**EXERCISE DIRECTIONS**
Leave the pictures out and return every line below exactly.

------------------------

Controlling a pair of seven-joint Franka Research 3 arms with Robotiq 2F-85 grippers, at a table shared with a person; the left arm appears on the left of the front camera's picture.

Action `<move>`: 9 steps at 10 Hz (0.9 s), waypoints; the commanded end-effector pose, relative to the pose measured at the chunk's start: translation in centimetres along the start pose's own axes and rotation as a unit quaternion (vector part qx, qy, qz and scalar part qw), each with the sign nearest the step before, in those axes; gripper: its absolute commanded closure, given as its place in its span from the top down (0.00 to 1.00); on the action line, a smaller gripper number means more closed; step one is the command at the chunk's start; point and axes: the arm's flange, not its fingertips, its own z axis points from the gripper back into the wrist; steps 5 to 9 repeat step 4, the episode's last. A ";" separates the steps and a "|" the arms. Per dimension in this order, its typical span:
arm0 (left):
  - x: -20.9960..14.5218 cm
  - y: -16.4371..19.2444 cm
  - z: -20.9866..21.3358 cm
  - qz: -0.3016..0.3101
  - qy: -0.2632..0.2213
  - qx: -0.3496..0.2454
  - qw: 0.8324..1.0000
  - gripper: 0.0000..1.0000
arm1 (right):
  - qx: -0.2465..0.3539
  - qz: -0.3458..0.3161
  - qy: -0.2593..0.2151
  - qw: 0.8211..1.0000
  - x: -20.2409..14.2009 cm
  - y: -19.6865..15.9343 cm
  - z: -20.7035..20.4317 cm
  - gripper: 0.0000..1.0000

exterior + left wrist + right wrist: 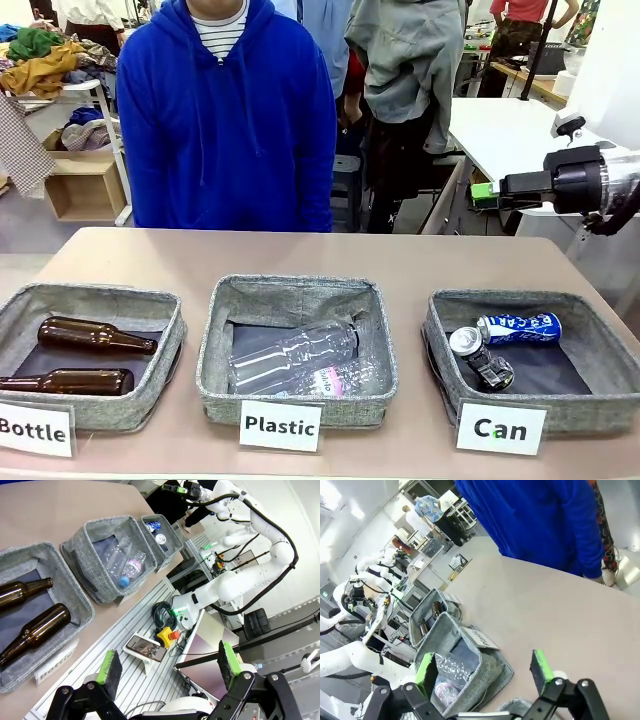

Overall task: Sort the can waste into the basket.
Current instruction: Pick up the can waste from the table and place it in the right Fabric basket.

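Note:
The basket (437, 345) carded "Can" (500, 428) stands at the table's front right. Inside it lie a blue and white can (518, 328) and a dented black can with a silver top (482, 358). My right gripper (480, 193) hovers high above and behind that basket, pointing left; in its own wrist view the right gripper (482, 670) is open with nothing between the pads. My left gripper (169, 665) is open too, off the table's near edge. From there the basket (173, 532) appears far off, with both cans (154, 526) in it.
The middle basket (215, 345) carded "Plastic" holds clear bottles (295, 355). The left basket (172, 335) carded "Bottle" holds two brown glass bottles (95, 337). A person in a blue hoodie (225, 120) stands at the far edge. Bare tabletop (300, 255) lies behind the baskets.

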 end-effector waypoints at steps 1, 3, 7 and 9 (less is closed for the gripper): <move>0.1 -0.3 -0.3 0.005 -0.006 -0.008 1.000 1.00 | -0.006 -0.007 0.004 1.000 0.6 0.3 0.2 1.00; 0.1 -0.3 -0.3 0.005 -0.006 -0.008 1.000 1.00 | -0.006 -0.007 0.004 1.000 0.6 0.3 0.2 1.00; 0.1 -0.3 -0.3 0.005 -0.006 -0.008 1.000 1.00 | -0.006 -0.007 0.004 1.000 0.6 0.3 0.2 1.00; 0.1 -0.3 -0.3 0.005 -0.006 -0.008 1.000 1.00 | -0.006 -0.007 0.004 1.000 0.6 0.3 0.2 1.00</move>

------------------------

**REPLY TO THE EXERCISE**
Controlling a pair of seven-joint Franka Research 3 arms with Robotiq 2F-85 grippers, at a table shared with a person; the left arm appears on the left of the front camera's picture.

Action `<move>`: 9 steps at 10 Hz (0.9 s), waypoints; the commanded end-effector pose, relative to the pose measured at the chunk's start: translation in centimetres along the start pose's own axes and rotation as a unit quaternion (vector part qx, qy, qz and scalar part qw), each with the sign nearest the step before, in those axes; gripper: its absolute commanded closure, given as its place in its span from the top down (0.00 to 1.00); on the action line, a smaller gripper number means more closed; step one is the command at the chunk's start; point and axes: the arm's flange, not its fingertips, its own z axis points from the gripper back into the wrist; steps 5 to 9 repeat step 4, the episode's last. A ";" separates the steps and a "|" the arms. Per dimension in this order, its typical span:
arm0 (left):
  - x: -20.9960..14.5218 cm
  - y: -16.4371..19.2444 cm
  - z: -20.9866..21.3358 cm
  - qz: -0.3016..0.3101
  - qy: -0.2632..0.2213
  - qx: -0.3496..0.2454
  - qw: 0.8324..1.0000
  - gripper: 0.0000..1.0000
arm1 (right):
  - qx: -0.2465..0.3539
  - qz: -0.3458..0.3161
  - qy: -0.2593..0.2151
  - qw: 0.8211..1.0000
  - x: -20.2409..14.2009 cm
  - y: -19.6865..15.9343 cm
  - z: -20.7035..20.4317 cm
  - gripper: 0.0000..1.0000

exterior + left wrist + right wrist: 

Overall task: Sort the can waste into the basket.
Current instruction: Pick up the can waste from the table and place it in the right Fabric basket.

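Note:
The basket (437, 345) carded "Can" (500, 428) stands at the table's front right. Inside it lie a blue and white can (518, 328) and a dented black can with a silver top (482, 358). My right gripper (480, 193) hovers high above and behind that basket, pointing left; in its own wrist view the right gripper (482, 670) is open with nothing between the pads. My left gripper (169, 665) is open too, off the table's near edge. From there the basket (173, 532) appears far off, with both cans (154, 526) in it.
The middle basket (215, 345) carded "Plastic" holds clear bottles (295, 355). The left basket (172, 335) carded "Bottle" holds two brown glass bottles (95, 337). A person in a blue hoodie (225, 120) stands at the far edge. Bare tabletop (300, 255) lies behind the baskets.
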
 end-effector waypoints at steps 1, 3, 7 and 9 (less is closed for the gripper): <move>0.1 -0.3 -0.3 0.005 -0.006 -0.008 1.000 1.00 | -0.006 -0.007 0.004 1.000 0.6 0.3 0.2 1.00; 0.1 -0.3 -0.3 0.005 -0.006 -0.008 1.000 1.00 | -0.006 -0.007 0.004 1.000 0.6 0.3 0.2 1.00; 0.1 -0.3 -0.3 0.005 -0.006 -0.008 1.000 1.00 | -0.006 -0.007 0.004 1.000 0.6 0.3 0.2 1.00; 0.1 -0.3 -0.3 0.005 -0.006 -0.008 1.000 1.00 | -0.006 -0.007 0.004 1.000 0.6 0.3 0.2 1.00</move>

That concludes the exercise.